Vaccine Research Center, NIAID, NIH, Bethesda, MD, USA.
Cytometry A. 2011 Feb;79(2):167-74. doi: 10.1002/cyto.a.21015. Epub 2011 Jan 7.
Polychromatic flow cytometry results in complex, multivariate datasets. To date, tools for the aggregate analysis of these datasets across multiple specimens grouped by different categorical variables, such as demographic information, have not been optimized. Often, the exploration of such datasets is accomplished by visualization of patterns with pie charts or bar charts, without easy access to statistical comparisons of measurements that comprise multiple components. Here we report on algorithms and a graphical interface we developed for these purposes. In particular, we discuss thresholding necessary for accurate representation of data in pie charts, the implications for display and comparison of normalized versus unnormalized data, and the effects of averaging when samples with significant background noise are present. Finally, we define a statistic for the nonparametric comparison of complex distributions to test for difference between groups of samples based on multi-component measurements. While originally developed to support the analysis of T cell functional profiles, these techniques are amenable to a broad range of datatypes.

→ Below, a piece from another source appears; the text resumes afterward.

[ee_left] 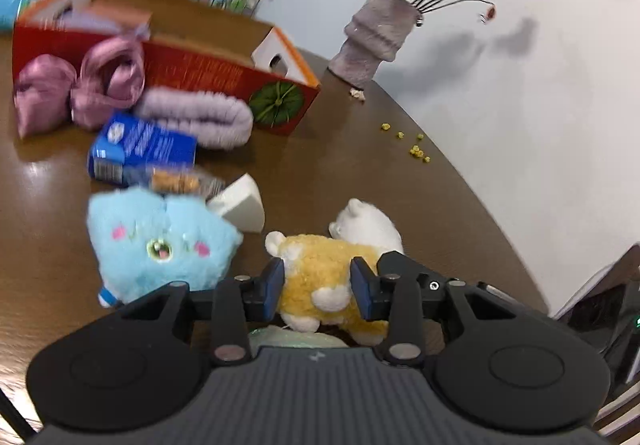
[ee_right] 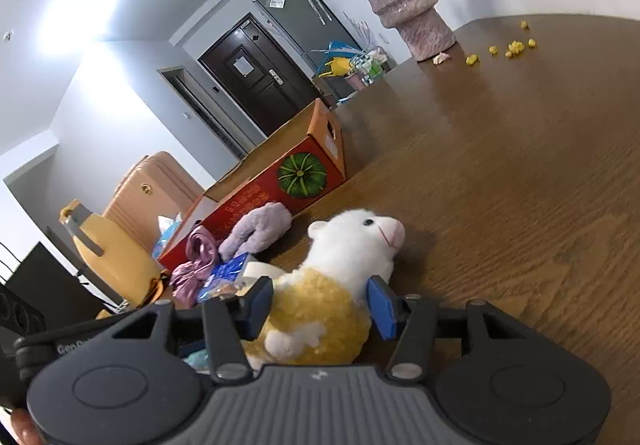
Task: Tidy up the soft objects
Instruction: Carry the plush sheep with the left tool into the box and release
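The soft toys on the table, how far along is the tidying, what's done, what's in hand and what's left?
Done: nothing soft visibly sits in the red cardboard box. In hand: the yellow-and-white plush sheep sits between the fingers of both the left gripper and the right gripper. Left: the blue plush, the lilac fuzzy roll and the pink satin bundle still lie on the table.

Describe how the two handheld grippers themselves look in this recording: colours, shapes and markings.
Both look alike. The left gripper and the right gripper have a ribbed grey body flanked by two round black discs, black linkage arms with silver pivot pins, and blue pads on black fingers. A small pale logo sits at the centre of the ribbing. The right one shows partial white lettering on its left side.
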`<action>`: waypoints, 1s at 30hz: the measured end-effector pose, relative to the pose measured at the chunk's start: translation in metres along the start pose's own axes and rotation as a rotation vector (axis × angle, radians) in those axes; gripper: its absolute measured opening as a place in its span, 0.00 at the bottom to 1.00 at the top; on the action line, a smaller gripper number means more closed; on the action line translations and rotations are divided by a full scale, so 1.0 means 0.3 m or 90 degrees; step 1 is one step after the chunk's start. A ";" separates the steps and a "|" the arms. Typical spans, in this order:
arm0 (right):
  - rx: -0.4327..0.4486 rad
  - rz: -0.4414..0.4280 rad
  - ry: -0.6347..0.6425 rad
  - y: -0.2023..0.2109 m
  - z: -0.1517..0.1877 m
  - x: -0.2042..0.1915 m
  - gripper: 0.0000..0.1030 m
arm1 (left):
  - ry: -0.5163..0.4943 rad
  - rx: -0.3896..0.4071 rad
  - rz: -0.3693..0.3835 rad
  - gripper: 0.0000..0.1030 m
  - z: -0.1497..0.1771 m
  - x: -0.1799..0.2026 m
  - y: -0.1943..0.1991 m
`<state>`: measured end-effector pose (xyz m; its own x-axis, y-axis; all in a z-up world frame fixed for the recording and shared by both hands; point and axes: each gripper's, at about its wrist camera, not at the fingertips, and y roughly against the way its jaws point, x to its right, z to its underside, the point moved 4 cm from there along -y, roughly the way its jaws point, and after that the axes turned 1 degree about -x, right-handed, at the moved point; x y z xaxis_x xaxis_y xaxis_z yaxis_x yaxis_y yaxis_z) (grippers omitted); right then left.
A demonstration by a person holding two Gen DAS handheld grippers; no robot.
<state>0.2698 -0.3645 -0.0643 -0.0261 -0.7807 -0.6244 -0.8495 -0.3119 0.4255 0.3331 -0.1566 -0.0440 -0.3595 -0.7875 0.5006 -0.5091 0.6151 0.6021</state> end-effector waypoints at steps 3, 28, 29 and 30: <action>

多色流式细胞术的结果是复杂的、多变量的数据集。迄今为止,还没有针对这些数据集的聚合分析工具,这些数据集是根据不同的分类变量(如人口统计学信息)对多个样本进行分组的。通常,通过饼图或条形图来探索这些数据集的模式,而无法轻松进行包含多个组件的测量值的统计比较。在这里,我们报告了为此目的开发的算法和图形界面。特别是,我们讨论了在饼图中准确表示数据所需的阈值,以及显示和比较归一化与非归一化数据的影响,以及在存在具有显著背景噪声的样本时平均化的影响。最后,我们定义了一个统计量,用于对复杂分布进行非参数比较,以根据多组件测量值测试样本组之间的差异。虽然这些技术最初是为了支持 T 细胞功能谱的分析而开发的,但它们适用于广泛的数据类型。